Quand un ransomware a chiffré vos données, payer la rançon est une mauvaise idée.

Quand un ransomware a chiffré vos données, payer la rançon est une mauvaise idée.

Selon une étude réalisée par Sophos, le coût d'une rançon est environ le double de celui d'une reconstruction du SI.

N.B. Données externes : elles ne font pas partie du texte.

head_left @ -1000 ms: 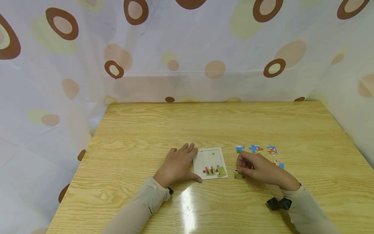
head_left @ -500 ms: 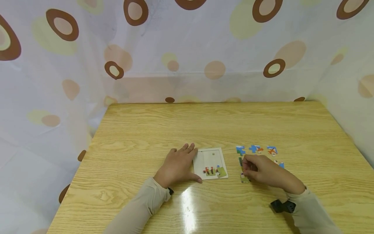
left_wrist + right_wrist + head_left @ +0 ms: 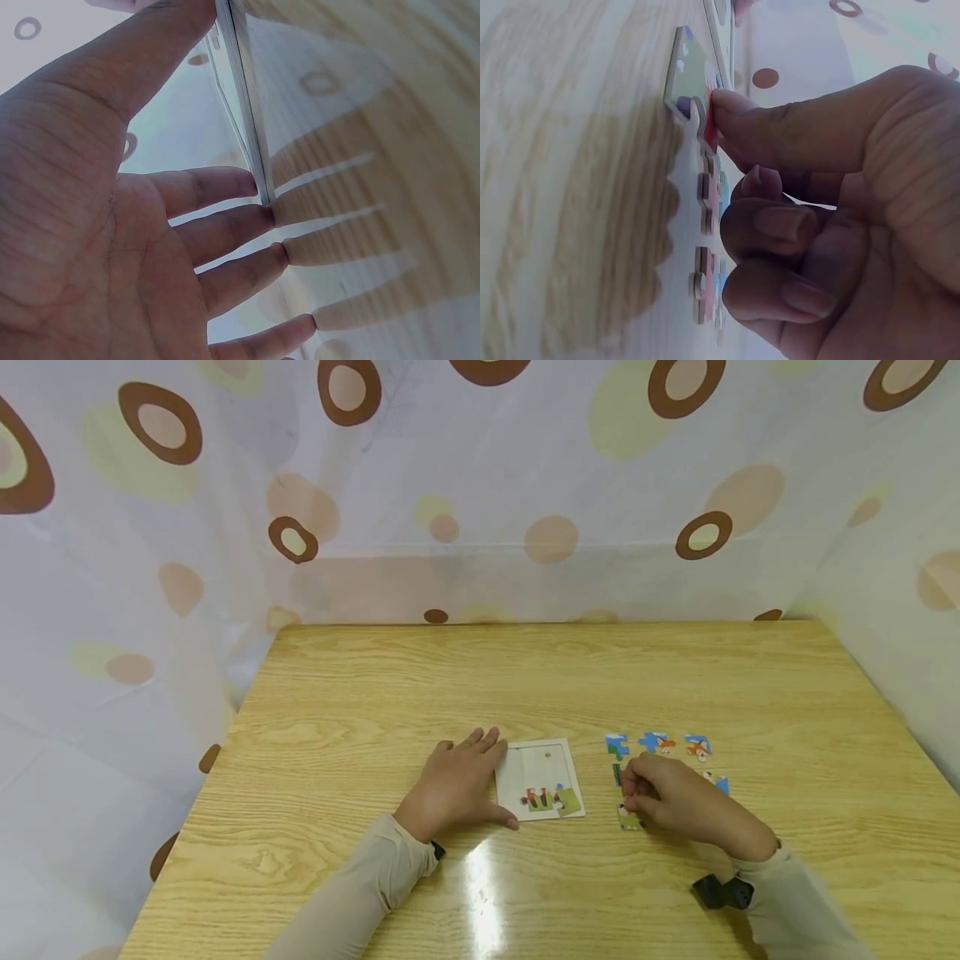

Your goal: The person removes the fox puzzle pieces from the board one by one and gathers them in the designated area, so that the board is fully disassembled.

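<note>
My left hand (image 3: 456, 781) lies at the left side of a white puzzle tray (image 3: 525, 768), its fingers straight and spread. In the left wrist view the fingertips (image 3: 262, 214) meet the table by the edge of the tray (image 3: 244, 105), with the thumb at its near part. Two joined puzzle pieces (image 3: 551, 800) sit along the tray's lower right. To the right of the tray, my right hand (image 3: 671, 797) pinches a green puzzle piece (image 3: 628, 817) between thumb and index finger. In the right wrist view that piece (image 3: 690, 79) is tilted, close over the table.
Loose puzzle pieces lie beyond the right hand: a blue one (image 3: 617, 744), one with orange and blue (image 3: 656, 742) and another (image 3: 698, 747). One more (image 3: 717, 782) is partly hidden by the hand. A patterned curtain (image 3: 480, 485) hangs behind the wooden table (image 3: 420, 677).
My right hand has shifted slightly to the right, and the pinched puzzle piece has moved and turned with it. More of the piece by the fingertips shows. The left hand stays on the tray.
</note>
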`<state>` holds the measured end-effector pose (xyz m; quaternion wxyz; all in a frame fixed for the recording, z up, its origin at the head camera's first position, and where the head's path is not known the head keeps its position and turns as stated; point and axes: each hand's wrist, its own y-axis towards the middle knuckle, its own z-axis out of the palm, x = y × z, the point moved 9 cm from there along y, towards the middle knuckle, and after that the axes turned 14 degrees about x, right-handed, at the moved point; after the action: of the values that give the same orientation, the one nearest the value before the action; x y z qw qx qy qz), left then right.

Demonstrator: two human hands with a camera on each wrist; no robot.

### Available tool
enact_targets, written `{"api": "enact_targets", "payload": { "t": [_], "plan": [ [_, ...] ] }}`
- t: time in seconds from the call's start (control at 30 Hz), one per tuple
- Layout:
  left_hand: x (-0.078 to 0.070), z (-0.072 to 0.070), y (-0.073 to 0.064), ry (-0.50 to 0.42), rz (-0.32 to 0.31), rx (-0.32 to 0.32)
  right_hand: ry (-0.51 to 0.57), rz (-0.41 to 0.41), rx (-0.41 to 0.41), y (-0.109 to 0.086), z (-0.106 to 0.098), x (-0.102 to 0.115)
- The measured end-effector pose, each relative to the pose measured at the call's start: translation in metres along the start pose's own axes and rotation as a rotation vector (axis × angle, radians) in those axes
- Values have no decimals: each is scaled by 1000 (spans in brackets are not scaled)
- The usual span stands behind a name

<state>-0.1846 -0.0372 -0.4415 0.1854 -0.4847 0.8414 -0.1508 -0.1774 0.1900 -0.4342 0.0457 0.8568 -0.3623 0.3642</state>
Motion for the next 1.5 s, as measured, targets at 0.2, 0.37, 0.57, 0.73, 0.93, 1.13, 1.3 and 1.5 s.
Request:
{"api": "enact_targets", "payload": {
  "t": [0.2, 0.37, 0.57, 0.73, 0.93, 1.13, 1.3, 1.5],
  "plan": [
    [-1, 0, 0, 1, 4, -5, 22, 26, 20, 2, 4, -2],
    [0, -1, 0, 7, 3, -9, -10, 50, 9, 3, 4, -1],
    [0, 0, 1, 5, -1, 0, -58, 64, 2, 3, 4, 1],
    [0, 1, 1, 8, 0, -1, -73, 56, -3, 4, 2, 4],
    [1, 0, 1, 7, -3, -1, -40, 36, 4, 10, -2, 13],
    [1, 0, 2, 2, -5, 1, -74, 17, 7, 24, -1, 25],
    [1, 1, 2, -4, -7, 10, -117, 1, 0, 35, 1, 36],
    [1, 0, 3, 3, -17, 5, -80, -19, 11, 49, 3, 48]
  ]
}}
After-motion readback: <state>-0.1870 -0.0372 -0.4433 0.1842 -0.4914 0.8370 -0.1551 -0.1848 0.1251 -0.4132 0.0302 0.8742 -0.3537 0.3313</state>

Le nombre d'attaques par ransomwares continue de s'accroître, ce que confirme une étude menée par l'éditeur Sophos. Ainsi, en France, 48 % des entreprises avaient constaté une attaque par ransomware en 2017 mais elles sont désormais 52 %. Le secteur public est moins touché, malgré quelques attaques spectaculaire : 45% ont constaté une telle attaque ces douze derniers mois contre 60 % dans le secteur des médias et des loisirs. Dans 80 % des cas, l'attaque avait abouti à un chiffrement de données. Selon l'étude, 19% des entreprises françaises visées par un ransomware reconnaissent avoir payé la rançon. En France, 81% des entreprises interrogées déclarent avoir souscrit une assurance de cybersécurité mais seules 61% disposent d'une assurance couvrant les attaques de ransomware.

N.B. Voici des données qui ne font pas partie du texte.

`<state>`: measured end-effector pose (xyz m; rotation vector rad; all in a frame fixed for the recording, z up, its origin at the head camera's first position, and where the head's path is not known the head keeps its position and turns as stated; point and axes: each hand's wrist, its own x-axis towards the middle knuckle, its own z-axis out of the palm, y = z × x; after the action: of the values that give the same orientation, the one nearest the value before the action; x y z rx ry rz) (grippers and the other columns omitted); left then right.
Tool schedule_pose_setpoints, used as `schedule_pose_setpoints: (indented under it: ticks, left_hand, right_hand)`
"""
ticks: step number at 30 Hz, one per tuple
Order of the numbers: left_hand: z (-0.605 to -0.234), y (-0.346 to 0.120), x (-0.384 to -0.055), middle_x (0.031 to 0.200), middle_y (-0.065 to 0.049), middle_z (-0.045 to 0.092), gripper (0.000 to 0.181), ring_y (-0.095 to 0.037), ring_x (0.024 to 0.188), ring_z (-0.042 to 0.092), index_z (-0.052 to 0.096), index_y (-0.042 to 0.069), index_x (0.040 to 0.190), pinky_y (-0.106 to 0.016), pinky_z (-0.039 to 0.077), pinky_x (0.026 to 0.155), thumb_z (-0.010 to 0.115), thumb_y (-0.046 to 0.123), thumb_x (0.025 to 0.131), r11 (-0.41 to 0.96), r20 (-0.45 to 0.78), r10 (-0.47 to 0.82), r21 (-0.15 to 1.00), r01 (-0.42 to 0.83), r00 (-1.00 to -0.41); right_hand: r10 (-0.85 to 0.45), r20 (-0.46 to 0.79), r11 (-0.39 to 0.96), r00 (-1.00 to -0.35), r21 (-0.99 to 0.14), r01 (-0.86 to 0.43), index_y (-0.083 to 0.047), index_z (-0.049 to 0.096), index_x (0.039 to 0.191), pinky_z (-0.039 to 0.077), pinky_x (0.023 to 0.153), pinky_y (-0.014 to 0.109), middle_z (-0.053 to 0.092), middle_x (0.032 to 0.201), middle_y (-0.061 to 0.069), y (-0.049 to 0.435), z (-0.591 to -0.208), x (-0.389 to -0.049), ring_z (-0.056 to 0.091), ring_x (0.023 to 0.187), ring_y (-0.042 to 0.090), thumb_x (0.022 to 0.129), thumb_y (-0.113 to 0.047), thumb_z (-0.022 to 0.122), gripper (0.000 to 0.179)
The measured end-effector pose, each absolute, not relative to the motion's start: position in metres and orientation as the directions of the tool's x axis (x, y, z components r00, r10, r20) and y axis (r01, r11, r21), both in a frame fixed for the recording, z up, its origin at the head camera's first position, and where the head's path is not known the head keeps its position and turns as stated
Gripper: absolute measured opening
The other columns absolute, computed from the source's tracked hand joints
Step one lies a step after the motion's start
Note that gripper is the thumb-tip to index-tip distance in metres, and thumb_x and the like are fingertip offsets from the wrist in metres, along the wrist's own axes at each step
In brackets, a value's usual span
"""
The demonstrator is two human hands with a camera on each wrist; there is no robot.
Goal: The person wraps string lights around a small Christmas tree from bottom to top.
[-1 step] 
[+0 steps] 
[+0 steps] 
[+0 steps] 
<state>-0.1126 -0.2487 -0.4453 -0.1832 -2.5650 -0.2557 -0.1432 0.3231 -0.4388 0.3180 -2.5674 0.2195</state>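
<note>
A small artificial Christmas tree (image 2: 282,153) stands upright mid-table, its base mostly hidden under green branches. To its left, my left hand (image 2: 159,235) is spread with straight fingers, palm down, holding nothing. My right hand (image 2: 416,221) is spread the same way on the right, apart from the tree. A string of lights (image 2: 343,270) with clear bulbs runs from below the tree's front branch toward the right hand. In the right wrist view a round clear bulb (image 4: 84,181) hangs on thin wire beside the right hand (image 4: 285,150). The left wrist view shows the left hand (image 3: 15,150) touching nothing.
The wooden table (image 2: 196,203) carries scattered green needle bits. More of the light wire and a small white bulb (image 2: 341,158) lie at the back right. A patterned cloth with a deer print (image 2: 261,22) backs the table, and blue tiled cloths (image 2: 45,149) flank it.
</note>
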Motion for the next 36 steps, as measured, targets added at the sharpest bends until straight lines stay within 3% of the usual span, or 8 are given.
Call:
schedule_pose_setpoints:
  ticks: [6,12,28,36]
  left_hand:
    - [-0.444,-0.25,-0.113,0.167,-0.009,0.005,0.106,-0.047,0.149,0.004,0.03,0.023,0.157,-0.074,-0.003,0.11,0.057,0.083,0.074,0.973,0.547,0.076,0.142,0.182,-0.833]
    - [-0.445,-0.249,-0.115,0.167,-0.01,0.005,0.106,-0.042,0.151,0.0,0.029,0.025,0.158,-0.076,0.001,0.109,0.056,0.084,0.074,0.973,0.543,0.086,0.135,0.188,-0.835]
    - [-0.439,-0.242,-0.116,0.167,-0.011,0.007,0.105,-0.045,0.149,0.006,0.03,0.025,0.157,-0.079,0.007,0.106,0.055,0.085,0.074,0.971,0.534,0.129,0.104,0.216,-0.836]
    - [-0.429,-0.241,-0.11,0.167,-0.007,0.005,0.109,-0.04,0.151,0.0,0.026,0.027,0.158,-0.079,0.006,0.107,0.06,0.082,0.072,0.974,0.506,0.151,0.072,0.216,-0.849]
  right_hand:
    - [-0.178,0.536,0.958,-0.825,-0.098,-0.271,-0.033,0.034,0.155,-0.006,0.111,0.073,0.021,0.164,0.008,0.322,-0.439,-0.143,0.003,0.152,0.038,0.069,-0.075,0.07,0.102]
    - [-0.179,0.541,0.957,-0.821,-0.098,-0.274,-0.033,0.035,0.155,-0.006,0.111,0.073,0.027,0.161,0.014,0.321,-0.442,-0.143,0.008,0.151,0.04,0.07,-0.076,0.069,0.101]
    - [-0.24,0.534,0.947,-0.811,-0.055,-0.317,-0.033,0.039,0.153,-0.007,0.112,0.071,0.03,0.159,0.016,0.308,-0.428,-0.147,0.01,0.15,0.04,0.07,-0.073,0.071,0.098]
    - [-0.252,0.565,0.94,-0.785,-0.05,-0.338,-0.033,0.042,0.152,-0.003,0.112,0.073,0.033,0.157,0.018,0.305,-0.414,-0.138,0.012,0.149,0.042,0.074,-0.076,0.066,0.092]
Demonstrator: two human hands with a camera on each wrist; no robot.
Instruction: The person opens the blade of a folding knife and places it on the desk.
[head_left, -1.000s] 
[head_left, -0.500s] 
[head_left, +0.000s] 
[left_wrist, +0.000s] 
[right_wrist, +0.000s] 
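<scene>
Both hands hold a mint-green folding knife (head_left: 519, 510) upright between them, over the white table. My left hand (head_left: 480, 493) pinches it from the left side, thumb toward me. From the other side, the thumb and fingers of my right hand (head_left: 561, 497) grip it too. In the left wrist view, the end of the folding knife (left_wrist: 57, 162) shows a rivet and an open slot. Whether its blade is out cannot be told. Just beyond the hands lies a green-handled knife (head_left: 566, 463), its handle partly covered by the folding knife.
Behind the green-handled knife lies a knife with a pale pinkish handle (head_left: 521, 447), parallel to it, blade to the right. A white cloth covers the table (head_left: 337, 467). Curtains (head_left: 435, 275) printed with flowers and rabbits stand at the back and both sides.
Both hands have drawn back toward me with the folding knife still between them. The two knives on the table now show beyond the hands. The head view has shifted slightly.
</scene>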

Pour la victime, le paiement de la rançon vise à gagner du temps et à récupérer les données. Mais Sophos pointe le fait que plusieurs clés sont souvent utilisées et que la récupération n'est tout simplement pas aisée voire même peut se révéler chronophage et peu efficace. En ne prenant en compte que les temps d'arrêt, la perte de chiffre d'affaires et les coûts opérationnels, une attaque par ransomware coûte, en France, hors rançon donc, 420 000 euros. Mais ce coût est le double lorsque la rançon est payée. Et, dans 2 % des cas en France, 5 % au niveau mondial, le paiement de la rançon n'a simplement pas permis de restaurer les données.

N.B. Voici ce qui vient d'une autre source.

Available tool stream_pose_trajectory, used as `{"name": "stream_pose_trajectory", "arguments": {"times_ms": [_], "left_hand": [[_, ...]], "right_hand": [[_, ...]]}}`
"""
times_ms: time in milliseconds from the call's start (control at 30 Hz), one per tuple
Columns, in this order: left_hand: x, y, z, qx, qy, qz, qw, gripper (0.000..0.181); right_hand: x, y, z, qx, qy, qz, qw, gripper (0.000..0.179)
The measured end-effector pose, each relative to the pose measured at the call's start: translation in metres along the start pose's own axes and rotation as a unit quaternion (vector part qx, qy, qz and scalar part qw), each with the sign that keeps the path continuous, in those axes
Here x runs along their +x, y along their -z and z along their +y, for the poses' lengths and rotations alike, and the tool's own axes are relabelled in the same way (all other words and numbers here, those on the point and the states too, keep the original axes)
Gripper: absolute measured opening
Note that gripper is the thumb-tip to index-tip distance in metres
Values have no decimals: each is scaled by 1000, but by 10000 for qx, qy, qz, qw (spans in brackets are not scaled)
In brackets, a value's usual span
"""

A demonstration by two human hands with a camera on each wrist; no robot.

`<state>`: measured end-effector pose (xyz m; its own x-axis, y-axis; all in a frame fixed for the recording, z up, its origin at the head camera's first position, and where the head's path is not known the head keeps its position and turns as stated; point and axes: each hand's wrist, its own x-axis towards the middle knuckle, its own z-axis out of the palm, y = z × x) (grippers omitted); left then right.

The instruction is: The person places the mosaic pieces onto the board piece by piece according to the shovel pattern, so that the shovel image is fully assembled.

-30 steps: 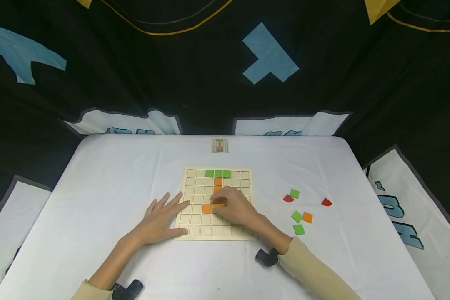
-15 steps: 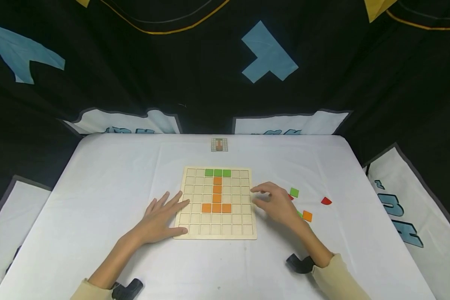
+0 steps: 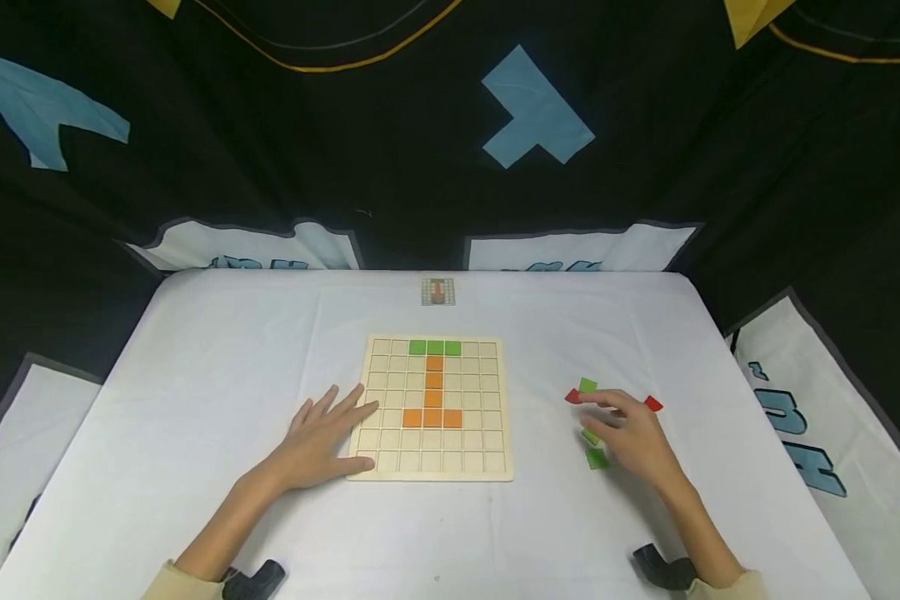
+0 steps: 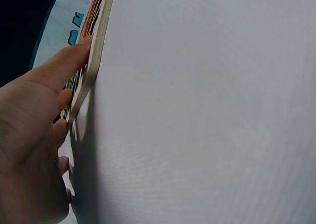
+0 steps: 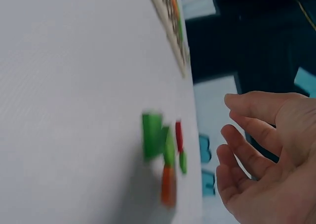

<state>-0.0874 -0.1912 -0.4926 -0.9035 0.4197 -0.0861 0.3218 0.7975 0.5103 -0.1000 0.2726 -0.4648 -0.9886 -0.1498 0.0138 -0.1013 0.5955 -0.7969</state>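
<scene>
A pale wooden grid board (image 3: 390, 454) lies mid-table, with a row of green square tiles (image 3: 435, 347) at its far side and orange tiles (image 3: 433, 398) forming an upside-down T below. My left hand (image 3: 318, 442) rests with spread fingers on the board's left edge; in the left wrist view its thumb (image 4: 74, 58) touches the rim. Over the loose pieces at the right hovers my right hand (image 3: 633, 437), fingers relaxed and holding nothing. Near it lie green tiles (image 3: 596, 458) and two red wedge pieces (image 3: 573, 396). The loose orange tile (image 5: 168, 186) is hidden by the hand in the head view.
A small picture card (image 3: 438, 292) with a grid pattern lies at the table's far edge. White cloth covers the table (image 3: 232, 358). A dark patterned curtain (image 3: 420, 167) hangs behind and around it.
My right hand has left the board and moved right, over the loose pieces. An orange tile now shows at the right end of the board's orange row. My left hand has stayed put.
</scene>
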Motion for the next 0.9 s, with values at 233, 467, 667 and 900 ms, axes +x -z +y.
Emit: {"name": "stream_pose_trajectory", "arguments": {"times_ms": [233, 467, 667, 900], "left_hand": [[0, 0, 1, -18, 13, -26, 10000, 81], [-1, 2, 1, -39, -40, 13, 10000, 80], [-1, 0, -1, -68, -63, 13, 10000, 81], [-1, -1, -2, -61, -44, 30, 10000, 81]], "right_hand": [[-17, 15, 20, -483, -596, 45, 9970, 36], [-24, 15, 34, -968, -721, -45, 9927, 38], [-24, 13, 37, -1072, -609, 81, 9923, 34], [-23, 9, 34, -1105, -644, 241, 9915, 31]]}}
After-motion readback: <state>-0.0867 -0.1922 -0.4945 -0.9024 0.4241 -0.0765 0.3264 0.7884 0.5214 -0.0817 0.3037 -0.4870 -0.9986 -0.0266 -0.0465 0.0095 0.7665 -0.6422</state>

La restauration complète des données a été une réussite sans aucun paiement de rançon dans 61 % des cas en France. Un échec complet ne se présente que dans 6 % des cas (13 % dans le secteur public).

A propos de l'étude

L'étude « The State of Ransomware 2020 » a été réalisée par Sophos. Elle est basée sur une enquête menée auprès de 5000 décideurs informatiques exerçant au sein d'entreprises de 26 pays différents répartis sur six zones continentales (Europe, Amérique, Asie-Pacifique, Asie centrale, Moyen-Orient et Afrique).